◆ WHAT THIS TASK INVOLVES ◆
In the reply, include exactly the lines of the entries below from the first to the line with "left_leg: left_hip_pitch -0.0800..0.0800", that line included.

Records from a collection

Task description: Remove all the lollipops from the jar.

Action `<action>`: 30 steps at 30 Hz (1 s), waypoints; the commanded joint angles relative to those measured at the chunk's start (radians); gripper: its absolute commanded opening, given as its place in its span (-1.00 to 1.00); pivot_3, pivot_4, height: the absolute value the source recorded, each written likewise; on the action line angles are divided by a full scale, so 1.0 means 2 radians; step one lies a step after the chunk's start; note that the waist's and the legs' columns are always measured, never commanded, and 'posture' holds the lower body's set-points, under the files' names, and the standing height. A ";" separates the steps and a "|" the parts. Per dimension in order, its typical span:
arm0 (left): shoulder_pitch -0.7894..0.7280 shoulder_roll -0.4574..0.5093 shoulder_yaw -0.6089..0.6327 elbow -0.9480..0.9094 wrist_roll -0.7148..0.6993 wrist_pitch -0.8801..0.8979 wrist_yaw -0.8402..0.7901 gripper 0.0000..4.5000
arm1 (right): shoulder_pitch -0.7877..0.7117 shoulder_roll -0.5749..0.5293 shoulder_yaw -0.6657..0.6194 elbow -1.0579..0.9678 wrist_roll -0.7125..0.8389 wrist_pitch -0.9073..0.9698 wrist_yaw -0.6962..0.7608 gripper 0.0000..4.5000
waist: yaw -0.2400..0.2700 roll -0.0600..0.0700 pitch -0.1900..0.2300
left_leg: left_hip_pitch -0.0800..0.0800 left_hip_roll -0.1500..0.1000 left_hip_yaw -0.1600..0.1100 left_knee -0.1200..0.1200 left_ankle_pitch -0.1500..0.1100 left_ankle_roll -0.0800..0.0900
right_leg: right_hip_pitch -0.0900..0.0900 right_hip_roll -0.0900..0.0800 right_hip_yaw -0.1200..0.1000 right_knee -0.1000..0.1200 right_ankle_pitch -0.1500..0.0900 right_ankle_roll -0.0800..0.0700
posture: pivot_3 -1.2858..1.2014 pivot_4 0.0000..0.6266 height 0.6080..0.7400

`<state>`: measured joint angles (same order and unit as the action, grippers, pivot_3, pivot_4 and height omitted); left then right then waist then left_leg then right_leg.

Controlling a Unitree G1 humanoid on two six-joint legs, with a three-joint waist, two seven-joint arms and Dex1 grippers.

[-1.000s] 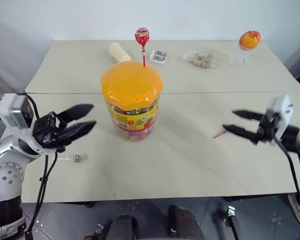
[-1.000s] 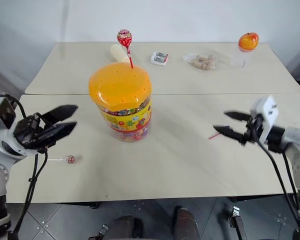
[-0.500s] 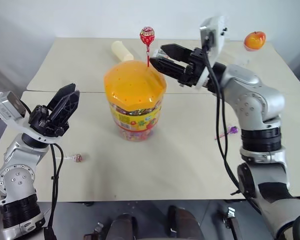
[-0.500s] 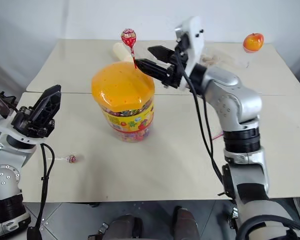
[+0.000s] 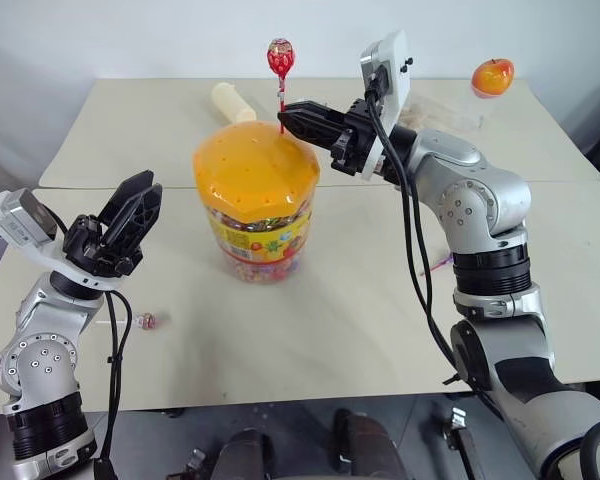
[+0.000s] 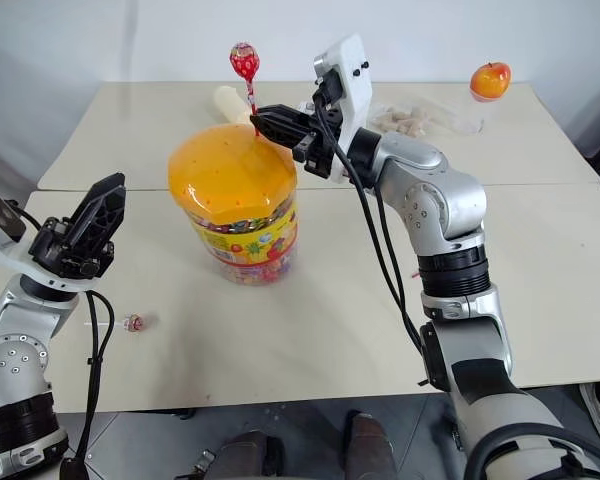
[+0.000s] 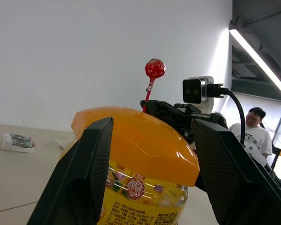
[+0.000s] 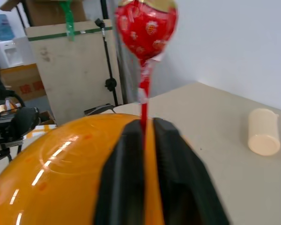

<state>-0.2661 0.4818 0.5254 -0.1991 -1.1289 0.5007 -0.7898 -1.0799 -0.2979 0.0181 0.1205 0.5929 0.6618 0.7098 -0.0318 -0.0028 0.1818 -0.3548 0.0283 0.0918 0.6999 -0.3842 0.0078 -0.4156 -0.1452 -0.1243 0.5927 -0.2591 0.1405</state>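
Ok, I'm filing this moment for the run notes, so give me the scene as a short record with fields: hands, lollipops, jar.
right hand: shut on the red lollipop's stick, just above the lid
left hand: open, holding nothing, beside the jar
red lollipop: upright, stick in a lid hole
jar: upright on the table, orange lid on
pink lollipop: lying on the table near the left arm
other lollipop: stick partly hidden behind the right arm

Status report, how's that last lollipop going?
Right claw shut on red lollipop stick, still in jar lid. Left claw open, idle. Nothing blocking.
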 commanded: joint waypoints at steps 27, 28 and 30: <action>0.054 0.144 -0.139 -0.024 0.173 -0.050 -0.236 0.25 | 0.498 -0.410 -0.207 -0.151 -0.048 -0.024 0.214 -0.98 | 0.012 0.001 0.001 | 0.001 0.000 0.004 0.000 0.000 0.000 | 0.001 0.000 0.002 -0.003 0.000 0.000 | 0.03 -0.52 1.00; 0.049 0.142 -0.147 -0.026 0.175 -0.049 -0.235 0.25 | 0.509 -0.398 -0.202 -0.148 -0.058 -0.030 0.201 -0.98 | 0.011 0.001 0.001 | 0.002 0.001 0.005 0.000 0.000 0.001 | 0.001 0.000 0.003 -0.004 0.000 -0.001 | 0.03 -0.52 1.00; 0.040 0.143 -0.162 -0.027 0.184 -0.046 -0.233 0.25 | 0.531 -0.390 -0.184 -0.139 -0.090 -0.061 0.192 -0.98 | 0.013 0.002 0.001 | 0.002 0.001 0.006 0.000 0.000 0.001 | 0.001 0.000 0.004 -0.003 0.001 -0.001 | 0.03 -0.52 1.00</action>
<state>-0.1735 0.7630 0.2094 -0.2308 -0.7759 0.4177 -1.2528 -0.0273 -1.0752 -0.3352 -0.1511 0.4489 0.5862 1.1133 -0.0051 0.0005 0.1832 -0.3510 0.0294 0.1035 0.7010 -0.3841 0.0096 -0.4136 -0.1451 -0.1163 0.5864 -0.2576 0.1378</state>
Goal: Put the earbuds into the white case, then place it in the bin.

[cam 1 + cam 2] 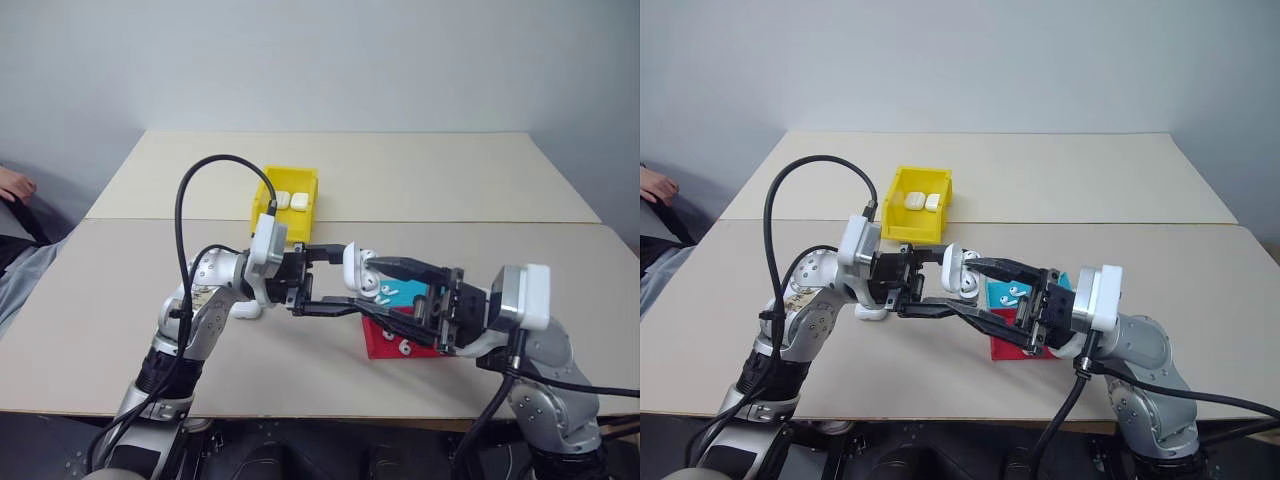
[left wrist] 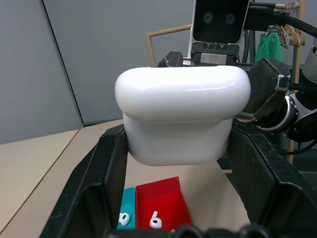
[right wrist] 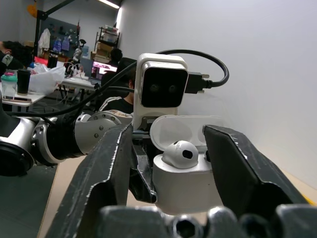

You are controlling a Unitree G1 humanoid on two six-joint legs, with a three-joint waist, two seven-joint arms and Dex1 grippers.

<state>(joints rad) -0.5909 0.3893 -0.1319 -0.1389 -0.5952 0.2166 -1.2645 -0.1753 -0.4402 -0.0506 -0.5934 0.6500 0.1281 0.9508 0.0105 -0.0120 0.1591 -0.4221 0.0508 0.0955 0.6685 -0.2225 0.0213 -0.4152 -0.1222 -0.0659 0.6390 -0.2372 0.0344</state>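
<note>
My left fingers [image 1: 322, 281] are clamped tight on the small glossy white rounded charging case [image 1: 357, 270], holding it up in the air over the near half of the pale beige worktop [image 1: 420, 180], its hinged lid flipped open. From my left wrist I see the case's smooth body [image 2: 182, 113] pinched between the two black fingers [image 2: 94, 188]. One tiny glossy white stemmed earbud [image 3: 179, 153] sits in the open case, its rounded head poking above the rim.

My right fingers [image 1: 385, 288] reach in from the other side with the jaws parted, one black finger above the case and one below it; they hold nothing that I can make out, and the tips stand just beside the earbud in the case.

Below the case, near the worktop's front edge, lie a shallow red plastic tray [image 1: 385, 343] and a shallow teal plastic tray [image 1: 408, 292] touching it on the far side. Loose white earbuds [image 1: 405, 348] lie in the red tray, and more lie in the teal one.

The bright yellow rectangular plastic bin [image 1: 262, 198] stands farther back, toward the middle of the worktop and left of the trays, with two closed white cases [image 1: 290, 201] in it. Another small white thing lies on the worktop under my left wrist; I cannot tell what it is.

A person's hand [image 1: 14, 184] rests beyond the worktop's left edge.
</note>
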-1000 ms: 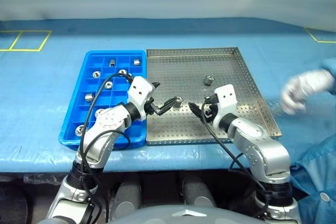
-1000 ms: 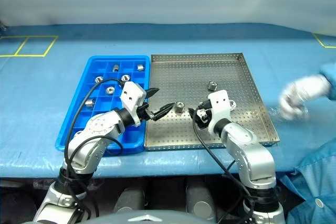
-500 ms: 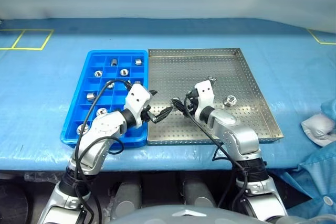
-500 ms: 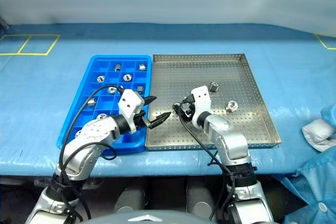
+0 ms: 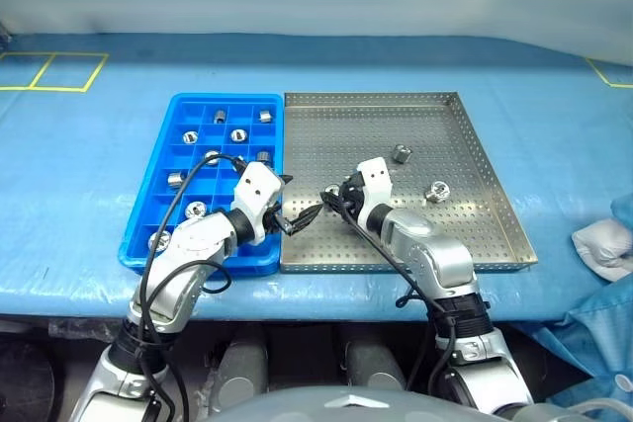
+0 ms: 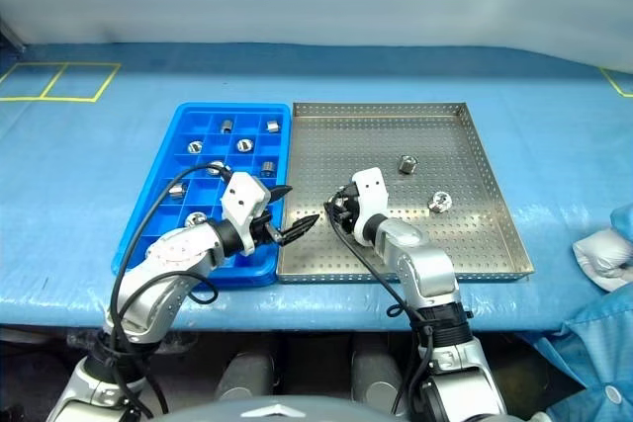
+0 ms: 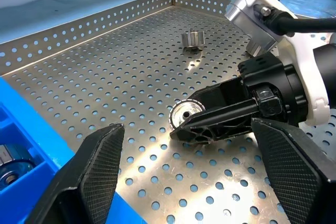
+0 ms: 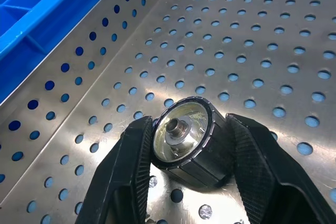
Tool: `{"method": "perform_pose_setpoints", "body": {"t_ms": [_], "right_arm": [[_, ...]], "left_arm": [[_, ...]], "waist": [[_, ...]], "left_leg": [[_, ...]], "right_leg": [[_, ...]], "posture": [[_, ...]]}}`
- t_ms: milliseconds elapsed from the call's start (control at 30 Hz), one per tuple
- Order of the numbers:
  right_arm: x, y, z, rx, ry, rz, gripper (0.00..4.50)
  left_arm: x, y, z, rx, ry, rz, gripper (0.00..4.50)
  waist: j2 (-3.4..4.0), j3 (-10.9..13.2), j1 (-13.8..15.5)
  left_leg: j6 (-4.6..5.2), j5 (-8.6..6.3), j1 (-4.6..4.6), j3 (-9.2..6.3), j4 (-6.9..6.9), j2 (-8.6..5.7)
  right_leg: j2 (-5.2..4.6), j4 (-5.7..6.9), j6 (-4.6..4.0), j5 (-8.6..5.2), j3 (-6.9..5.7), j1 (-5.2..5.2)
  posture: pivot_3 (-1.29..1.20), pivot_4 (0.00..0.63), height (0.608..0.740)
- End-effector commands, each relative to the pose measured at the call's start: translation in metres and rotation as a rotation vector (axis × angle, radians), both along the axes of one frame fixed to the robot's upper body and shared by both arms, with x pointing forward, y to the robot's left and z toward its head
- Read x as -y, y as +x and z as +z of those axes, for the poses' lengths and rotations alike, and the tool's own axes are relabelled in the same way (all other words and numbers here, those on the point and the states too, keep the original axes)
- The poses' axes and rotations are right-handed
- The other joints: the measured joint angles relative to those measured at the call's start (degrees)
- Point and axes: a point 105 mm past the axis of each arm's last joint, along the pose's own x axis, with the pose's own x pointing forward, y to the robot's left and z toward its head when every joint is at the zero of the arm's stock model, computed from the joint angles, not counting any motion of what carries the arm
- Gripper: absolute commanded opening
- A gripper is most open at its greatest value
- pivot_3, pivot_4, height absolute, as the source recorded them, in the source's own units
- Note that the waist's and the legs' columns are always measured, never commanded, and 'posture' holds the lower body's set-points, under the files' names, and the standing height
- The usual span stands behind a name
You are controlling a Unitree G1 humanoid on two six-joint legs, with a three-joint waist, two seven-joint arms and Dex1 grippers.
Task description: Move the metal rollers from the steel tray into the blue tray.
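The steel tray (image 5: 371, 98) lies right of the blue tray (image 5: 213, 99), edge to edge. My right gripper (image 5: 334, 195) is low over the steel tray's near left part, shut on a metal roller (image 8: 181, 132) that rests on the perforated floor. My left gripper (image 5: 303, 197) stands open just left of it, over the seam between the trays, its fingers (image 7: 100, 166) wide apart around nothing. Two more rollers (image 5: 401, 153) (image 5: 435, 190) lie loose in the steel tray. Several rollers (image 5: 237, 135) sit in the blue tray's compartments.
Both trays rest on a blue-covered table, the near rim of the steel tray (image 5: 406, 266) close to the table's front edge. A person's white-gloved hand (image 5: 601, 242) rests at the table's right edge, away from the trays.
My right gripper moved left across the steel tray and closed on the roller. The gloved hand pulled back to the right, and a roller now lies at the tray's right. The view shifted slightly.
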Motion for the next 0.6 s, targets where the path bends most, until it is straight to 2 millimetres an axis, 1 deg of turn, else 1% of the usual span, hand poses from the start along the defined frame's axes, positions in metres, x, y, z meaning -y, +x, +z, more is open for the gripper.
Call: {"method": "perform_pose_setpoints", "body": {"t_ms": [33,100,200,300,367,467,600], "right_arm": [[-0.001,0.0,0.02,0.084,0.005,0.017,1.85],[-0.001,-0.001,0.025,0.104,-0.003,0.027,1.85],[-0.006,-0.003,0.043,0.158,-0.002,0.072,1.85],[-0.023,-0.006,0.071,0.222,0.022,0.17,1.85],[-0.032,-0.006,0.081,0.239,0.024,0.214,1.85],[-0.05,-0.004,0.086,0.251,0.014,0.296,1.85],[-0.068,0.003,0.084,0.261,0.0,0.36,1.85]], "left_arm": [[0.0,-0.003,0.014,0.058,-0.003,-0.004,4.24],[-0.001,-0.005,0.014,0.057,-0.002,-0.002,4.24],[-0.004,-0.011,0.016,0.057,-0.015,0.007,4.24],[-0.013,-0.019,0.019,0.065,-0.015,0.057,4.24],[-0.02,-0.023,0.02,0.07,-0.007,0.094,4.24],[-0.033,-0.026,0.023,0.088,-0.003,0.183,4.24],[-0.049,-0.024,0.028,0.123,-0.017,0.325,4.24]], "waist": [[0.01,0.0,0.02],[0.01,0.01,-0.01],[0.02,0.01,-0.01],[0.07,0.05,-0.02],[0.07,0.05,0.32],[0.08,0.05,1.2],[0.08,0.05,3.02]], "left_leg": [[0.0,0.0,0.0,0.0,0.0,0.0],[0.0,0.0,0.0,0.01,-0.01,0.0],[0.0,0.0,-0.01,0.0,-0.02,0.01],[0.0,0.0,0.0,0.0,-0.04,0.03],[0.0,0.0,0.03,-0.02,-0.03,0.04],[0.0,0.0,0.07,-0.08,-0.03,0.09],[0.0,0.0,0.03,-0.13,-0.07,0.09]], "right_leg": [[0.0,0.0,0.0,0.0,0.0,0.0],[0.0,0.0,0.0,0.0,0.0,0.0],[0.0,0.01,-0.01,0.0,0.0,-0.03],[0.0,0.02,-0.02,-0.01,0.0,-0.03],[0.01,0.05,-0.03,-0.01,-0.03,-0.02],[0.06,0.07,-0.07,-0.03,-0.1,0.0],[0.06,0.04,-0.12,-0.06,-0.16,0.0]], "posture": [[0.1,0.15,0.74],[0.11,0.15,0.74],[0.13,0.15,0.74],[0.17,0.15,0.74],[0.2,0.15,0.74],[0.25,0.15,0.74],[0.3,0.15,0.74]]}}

◆ COMPLETED EXERCISE ◆
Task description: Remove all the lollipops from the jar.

Action `<action>`: 30 steps at 30 Hz (1 s), waypoints; the commanded joint angles relative to those measured at the chunk's start (radians); gripper: its absolute commanded opening, given as its place in its span (-1.00 to 1.00); pivot_3, pivot_4, height: the absolute value the source recorded, each written likewise; on the action line angles are divided by a full scale, so 1.0 means 2 radians; step one lies a step after the chunk's start; note that the waist's and the legs' columns are always measured, never commanded, and 'posture' holds the lower body's set-points, under the files' names, and the standing height. A ";" separates the steps and a "|" the parts. Per dimension in order, its typical span:
arm0 (left): shoulder_pitch -0.7894..0.7280 shoulder_roll -0.4574..0.5093 shoulder_yaw -0.6089..0.6327 elbow -0.9480..0.9094 wrist_roll -0.7148..0.6993 wrist_pitch -0.8801..0.8979 wrist_yaw -0.8402..0.7901 gripper 0.0000..4.5000
arm1 (right): shoulder_pitch -0.7877..0.7117 shoulder_roll -0.5749..0.5293 shoulder_yaw -0.6657..0.6194 elbow -1.0579..0.9678 wrist_roll -0.7125..0.8389 wrist_pitch -0.9073..0.9698 wrist_yaw -0.6962..0.7608 gripper 0.0000..4.5000
waist: yaw -0.2400..0.2700 roll -0.0600..0.0700 pitch -0.1900..0.2300
left_leg: left_hip_pitch -0.0800..0.0800 left_hip_roll -0.1500..0.1000 left_hip_yaw -0.1600..0.1100 left_knee -0.1200..0.1200 left_ankle_pitch -0.1500..0.1100 left_ankle_roll -0.0800..0.0900

This exercise has no more to it.